*What this task involves*: Look for the word "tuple" in the records, and copy each line where it appears.

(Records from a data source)

┏━━

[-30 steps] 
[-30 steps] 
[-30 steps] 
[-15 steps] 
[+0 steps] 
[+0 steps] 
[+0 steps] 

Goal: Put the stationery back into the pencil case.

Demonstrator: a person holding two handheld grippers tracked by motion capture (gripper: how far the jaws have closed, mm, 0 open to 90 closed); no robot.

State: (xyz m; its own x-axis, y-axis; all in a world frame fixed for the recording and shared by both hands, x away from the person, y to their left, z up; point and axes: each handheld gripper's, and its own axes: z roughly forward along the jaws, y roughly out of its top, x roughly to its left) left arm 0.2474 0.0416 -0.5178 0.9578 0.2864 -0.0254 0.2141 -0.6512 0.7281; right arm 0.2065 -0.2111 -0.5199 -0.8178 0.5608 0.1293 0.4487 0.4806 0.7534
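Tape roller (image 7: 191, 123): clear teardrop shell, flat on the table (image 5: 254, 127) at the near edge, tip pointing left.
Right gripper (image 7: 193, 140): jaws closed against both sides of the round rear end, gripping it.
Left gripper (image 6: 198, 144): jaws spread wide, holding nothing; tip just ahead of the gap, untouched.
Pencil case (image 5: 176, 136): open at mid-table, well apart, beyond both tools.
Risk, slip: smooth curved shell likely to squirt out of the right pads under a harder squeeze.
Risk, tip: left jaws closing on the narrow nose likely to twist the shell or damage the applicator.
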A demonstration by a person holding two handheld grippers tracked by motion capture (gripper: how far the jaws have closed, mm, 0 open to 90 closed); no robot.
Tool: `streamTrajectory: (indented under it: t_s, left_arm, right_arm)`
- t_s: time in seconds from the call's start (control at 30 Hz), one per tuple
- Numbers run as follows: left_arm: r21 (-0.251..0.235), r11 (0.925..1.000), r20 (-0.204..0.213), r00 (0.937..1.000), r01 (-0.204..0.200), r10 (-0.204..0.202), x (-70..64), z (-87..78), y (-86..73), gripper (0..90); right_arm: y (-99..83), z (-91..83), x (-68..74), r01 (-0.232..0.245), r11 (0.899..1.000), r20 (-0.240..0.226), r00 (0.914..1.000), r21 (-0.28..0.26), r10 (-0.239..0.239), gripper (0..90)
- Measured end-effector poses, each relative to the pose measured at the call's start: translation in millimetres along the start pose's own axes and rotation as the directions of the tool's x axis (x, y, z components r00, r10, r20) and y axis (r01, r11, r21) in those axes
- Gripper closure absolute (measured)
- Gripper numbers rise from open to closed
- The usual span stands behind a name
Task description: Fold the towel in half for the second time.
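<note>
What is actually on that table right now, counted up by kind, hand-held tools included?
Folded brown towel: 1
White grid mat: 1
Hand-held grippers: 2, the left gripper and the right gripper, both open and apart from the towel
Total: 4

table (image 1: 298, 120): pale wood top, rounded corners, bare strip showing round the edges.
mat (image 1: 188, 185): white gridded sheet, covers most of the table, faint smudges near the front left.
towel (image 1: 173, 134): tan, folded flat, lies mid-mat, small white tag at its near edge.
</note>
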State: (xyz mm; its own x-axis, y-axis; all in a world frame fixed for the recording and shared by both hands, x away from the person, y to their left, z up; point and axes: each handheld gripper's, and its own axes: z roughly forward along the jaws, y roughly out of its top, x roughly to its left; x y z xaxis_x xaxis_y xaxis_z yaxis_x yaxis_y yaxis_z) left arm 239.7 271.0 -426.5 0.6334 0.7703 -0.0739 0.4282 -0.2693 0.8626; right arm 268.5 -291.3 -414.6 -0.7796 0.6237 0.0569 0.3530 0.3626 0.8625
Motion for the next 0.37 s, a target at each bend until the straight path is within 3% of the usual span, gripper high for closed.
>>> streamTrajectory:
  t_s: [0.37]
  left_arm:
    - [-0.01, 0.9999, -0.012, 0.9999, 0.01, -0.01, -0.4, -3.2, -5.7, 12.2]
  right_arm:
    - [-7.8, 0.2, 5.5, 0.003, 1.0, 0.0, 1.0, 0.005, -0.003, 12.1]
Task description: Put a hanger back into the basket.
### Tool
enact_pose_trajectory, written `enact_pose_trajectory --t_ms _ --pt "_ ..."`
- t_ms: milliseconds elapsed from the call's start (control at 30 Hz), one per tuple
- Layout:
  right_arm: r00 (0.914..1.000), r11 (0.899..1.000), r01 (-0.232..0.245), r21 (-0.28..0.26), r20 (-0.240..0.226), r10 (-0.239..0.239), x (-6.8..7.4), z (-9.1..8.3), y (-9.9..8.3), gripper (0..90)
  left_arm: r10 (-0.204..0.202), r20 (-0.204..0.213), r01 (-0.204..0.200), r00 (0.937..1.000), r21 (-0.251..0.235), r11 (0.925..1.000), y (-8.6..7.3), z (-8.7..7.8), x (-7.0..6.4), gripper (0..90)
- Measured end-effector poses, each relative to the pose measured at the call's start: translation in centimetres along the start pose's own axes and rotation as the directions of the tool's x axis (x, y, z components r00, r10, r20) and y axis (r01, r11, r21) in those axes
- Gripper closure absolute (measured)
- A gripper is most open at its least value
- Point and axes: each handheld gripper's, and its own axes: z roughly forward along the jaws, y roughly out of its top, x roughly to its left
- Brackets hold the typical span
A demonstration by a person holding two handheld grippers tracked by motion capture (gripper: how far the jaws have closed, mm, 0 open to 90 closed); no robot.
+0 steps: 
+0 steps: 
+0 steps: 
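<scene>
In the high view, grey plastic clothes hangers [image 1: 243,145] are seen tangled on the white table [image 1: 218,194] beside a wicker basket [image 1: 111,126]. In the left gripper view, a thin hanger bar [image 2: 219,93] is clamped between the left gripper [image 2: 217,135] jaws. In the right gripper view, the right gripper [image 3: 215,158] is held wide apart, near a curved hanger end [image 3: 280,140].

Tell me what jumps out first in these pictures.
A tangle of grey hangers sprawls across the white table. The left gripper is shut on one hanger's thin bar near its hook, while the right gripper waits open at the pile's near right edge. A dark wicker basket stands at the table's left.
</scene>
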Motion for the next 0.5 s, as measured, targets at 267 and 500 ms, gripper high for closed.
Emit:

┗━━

*Exercise output*:
- t_s: time in seconds from the call's start (control at 30 Hz), one per tuple
- t_ms: milliseconds elapsed from the call's start (control at 30 Hz), one per tuple

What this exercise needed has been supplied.